What type of raw meat, precisely, are you feeding? How much bone-in stuff? The problem w/ mixing and matching raw w/ commercial is that it's VERY easy to feed too MUCH of something. Feeding all raw is MUCH easier not to screw up IMO.

I would find a kennel (or better yet, a petsitter) that is willing to feed what your animals are used. I wouldn't give one that wouldn't my business! And really, the WORST time for a cat to be getting nothing but dry is when they are already stressed by boarding.  Just asking for a UTI, really.


----------



## Noelle (Jan 26, 2010)

Typically I will work my way through a Cornish Game Hen with her, but omitting the wings (little meat, mostly skin and bone). She will get a neck from the dogs chicken, but I will chop it in half and give her that much back in breast or thigh meat if I do, again, meat to bone ratio. I feed the dogs prey model, 80-8-12 M-B-O. None are growing pups and don't need as much bone. I figured the adult cat would be similar (but perhaps not...). 

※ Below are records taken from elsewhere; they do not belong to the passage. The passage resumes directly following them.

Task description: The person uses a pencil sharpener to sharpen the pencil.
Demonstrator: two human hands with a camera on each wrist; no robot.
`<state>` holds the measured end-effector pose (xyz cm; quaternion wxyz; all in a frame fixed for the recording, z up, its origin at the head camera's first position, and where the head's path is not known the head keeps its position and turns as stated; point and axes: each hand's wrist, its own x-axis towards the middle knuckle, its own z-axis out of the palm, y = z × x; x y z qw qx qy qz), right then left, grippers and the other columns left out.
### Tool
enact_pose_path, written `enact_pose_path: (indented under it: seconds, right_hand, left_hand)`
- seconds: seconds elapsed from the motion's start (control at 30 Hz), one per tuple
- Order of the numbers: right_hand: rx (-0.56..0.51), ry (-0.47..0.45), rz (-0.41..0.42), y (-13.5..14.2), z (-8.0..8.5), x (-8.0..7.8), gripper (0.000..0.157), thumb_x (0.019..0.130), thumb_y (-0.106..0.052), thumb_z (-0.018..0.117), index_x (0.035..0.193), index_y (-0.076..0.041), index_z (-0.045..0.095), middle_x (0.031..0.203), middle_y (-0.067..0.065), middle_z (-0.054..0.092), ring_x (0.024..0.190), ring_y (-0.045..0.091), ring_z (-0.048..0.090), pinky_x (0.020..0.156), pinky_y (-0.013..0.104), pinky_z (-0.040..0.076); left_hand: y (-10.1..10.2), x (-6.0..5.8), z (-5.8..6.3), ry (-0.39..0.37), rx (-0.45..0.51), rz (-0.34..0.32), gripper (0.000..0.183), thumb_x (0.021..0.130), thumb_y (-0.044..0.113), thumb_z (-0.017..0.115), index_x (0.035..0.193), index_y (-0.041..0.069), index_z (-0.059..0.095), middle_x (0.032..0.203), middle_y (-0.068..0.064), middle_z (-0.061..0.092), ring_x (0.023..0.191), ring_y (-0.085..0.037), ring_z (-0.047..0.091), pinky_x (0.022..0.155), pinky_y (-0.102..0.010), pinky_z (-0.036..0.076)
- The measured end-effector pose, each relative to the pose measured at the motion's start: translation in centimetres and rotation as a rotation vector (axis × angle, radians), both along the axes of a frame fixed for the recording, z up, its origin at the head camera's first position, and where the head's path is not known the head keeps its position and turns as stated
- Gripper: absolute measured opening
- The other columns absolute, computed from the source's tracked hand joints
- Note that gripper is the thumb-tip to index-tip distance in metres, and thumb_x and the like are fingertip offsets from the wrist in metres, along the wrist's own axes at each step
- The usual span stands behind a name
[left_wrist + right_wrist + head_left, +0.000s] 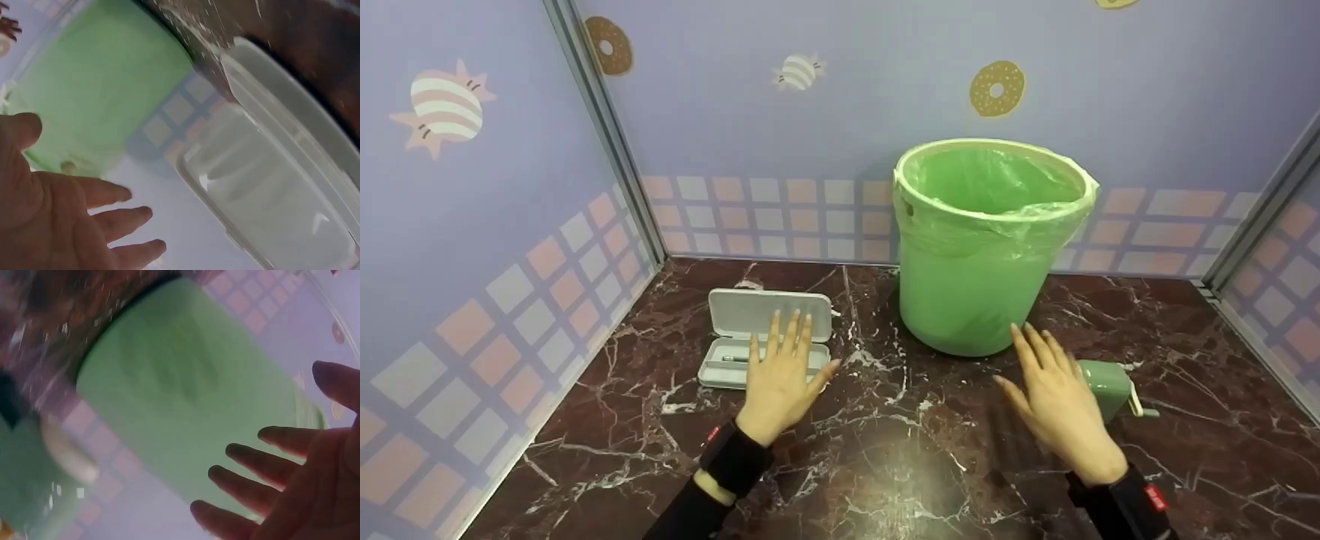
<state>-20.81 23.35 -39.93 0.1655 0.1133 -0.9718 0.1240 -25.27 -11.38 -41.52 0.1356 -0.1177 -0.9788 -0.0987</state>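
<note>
My left hand point(781, 386), fingers straight and spread, hovers over the front of an open white pencil case point(729, 311) in the head view. Its lid stands up at the back, and a slim grey pen-like stick point(732, 358) lies in the tray, partly hidden by the fingers. On the other side, my right hand point(1057, 397) has its fingers extended and holds nothing. It overlaps the left part of a green crank pencil sharpener point(1106, 386), whose pale handle point(1136, 397) sticks out to the right. The left wrist view shows an empty palm beside the case lid point(270, 185).
Behind the hands, a tall green bin point(971, 285) with a clear plastic liner point(1035, 232) stands toward the back wall. Patterned panels point(840, 97) enclose the dark red marble-patterned table point(877, 450) at the back and both sides.
</note>
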Motion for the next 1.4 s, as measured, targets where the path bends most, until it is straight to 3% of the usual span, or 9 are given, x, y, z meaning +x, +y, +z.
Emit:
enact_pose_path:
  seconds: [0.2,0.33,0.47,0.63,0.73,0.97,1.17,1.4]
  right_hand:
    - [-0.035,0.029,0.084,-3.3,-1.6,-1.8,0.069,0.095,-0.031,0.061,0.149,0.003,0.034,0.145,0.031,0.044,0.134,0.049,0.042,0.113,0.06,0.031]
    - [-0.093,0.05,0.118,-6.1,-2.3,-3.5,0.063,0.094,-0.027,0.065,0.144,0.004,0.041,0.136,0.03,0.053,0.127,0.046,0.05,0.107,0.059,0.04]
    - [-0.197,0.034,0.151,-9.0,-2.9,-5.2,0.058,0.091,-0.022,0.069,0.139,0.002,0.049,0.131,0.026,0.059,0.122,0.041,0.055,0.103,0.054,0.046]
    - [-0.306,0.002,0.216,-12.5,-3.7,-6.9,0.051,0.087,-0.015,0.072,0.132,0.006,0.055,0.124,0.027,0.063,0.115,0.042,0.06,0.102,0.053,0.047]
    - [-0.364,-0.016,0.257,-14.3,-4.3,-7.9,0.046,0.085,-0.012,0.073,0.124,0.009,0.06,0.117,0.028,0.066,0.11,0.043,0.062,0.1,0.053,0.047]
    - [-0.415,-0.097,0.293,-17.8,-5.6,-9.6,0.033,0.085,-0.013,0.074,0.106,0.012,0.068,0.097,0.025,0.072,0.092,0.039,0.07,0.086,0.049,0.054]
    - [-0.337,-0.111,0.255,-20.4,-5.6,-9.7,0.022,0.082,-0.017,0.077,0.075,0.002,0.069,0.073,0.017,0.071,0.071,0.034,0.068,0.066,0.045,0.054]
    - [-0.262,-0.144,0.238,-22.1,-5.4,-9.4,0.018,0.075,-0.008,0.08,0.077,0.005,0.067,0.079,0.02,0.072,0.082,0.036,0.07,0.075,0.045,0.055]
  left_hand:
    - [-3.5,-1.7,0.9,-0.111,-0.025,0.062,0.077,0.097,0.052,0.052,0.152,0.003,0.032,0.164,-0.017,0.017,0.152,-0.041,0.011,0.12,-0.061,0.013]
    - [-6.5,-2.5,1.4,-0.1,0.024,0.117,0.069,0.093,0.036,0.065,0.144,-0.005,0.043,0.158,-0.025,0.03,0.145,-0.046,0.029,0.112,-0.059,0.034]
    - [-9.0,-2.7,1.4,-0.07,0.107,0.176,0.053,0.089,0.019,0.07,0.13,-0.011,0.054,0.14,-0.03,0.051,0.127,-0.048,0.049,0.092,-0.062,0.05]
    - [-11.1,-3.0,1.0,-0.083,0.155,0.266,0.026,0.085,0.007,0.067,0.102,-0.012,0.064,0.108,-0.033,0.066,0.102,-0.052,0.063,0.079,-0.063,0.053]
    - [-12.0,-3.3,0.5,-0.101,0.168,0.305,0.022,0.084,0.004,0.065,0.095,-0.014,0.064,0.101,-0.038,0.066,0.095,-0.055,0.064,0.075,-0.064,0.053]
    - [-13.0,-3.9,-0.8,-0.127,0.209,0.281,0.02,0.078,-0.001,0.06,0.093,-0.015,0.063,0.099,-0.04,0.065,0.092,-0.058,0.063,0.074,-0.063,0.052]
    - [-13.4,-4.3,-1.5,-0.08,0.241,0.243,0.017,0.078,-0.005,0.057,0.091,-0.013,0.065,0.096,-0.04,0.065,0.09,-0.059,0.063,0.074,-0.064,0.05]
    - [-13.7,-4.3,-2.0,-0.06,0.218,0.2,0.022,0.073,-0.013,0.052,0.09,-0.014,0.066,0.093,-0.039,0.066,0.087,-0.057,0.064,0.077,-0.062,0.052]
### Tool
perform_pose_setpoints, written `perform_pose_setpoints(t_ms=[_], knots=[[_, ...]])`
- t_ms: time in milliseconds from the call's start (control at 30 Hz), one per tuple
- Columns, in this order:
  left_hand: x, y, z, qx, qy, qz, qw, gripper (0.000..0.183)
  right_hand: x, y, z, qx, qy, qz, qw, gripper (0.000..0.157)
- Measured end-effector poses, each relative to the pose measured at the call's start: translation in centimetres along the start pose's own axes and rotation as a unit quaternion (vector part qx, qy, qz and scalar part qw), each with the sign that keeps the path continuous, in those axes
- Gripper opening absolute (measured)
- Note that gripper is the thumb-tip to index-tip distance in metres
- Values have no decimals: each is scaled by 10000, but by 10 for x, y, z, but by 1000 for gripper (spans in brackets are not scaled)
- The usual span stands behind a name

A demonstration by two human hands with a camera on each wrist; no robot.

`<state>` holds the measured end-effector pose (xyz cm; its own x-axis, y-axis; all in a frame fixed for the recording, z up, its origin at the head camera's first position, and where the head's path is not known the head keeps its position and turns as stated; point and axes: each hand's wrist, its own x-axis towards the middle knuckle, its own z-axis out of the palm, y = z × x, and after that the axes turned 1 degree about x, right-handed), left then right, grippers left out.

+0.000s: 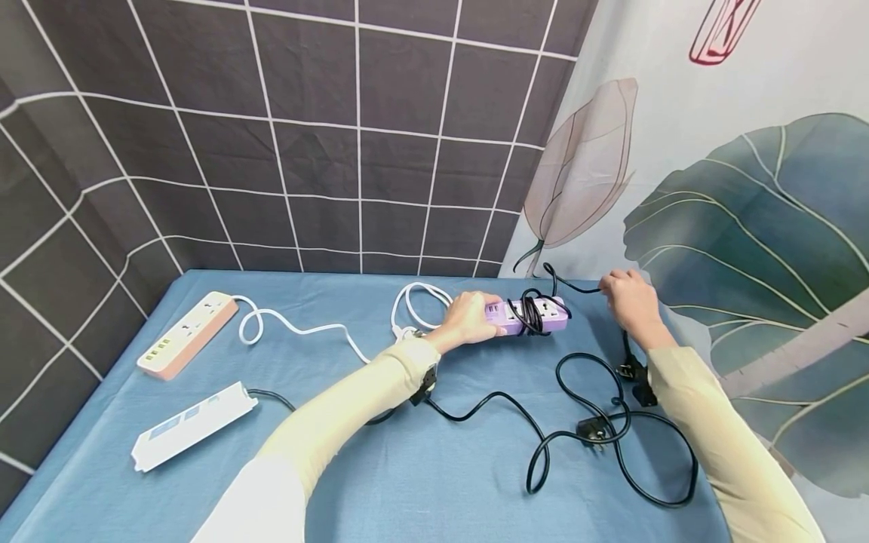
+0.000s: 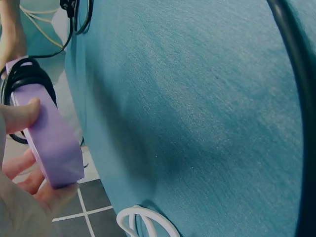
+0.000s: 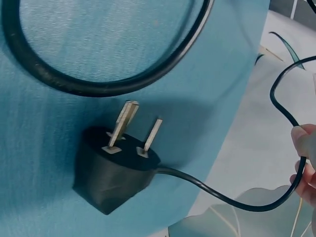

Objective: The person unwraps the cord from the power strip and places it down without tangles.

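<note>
My left hand (image 1: pixel 468 318) grips one end of a purple power strip (image 1: pixel 498 317), thumb on one side and fingers on the other. Several turns of black cord (image 1: pixel 532 313) are wound round the strip's middle. In the left wrist view the purple strip (image 2: pixel 54 133) is held off the blue cloth. My right hand (image 1: pixel 630 302) pinches the same cord at the strip's right, and a length runs in the air between them. From the right hand the cord drops to a black plug (image 3: pixel 116 168), its prongs facing up on the cloth in the right wrist view.
A white-and-orange power strip (image 1: pixel 188 335) and a white one (image 1: pixel 194 426) lie at the left. A white cable (image 1: pixel 308 330) crosses the back. Thick black cable (image 1: pixel 679 501) loops over the right front, around another plug (image 1: pixel 593 429). Tiled-pattern and leaf-print curtains stand behind.
</note>
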<state>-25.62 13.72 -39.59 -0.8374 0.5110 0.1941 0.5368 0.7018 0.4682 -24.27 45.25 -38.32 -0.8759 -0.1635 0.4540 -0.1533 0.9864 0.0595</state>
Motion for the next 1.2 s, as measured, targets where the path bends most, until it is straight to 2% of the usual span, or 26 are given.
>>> perform_pose_setpoints(t_ms=[167, 400, 800, 1067, 1200], knots=[[-1, -1, 0, 54, -273, 166, 9995, 52, 5, 2, -4, 29, 133, 172, 9998, 7], [1, -4, 0, 199, -468, 176, 9986, 57, 6, 2, -13, 75, 304, 424, 9986, 8], [6, -10, -1, 362, -511, 5, 9980, 57, 16, -5, -44, 441, 946, 615, 9926, 9], [5, -9, -3, 383, -513, 12, 9979, 54, 22, 1, -59, 509, 1200, 850, 9878, 14], [6, -8, -2, 344, -483, -98, 9982, 56, 24, 4, -67, 471, 1249, 866, 9873, 15]])
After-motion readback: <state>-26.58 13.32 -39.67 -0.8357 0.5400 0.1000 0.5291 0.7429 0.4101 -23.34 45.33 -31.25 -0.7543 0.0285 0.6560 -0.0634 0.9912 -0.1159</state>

She will not eat red meat, IE beef or pork, will taste rabbit and goat, but is not real interested in it and won't eat much. I have been thinking of trying to transition her to more rabbit by mixing the whole ground (Hare Today) with her EVO wet and upping the proportions of the rabbit, but have not gone for it yet. The dogs LOVE the rabbit, so it goes fast. I need to order some just for the kitty.

She will not take whole fish. Sardines from a can get chopped up and she will eat them sparingly, but never the whole meal. Not her thing. She does like cooked tuna, but I use that sparingly. 

While she used to be an avid hunter, she would never eat it. She would actually jump on top of the Rott's crate and drop the gophers down to him... But never ate them her self. Today I can not get her to eat mice or hopper rats. I _may_ be able to skin them and see if she will take them, but eesh, I may have a hard time with that. 

As for organs, she eaten the kidneys that are attached to the chicken backs, 'cause they were attached. Liver was eaten frozen one time, but not again. At times, I have slit the chicken meat and hidden a small piece of liver inside, and she will eat that. Hearts are no issue for her. She gets a chicken heart on her raw days, every time, regardless of the rest of the meal.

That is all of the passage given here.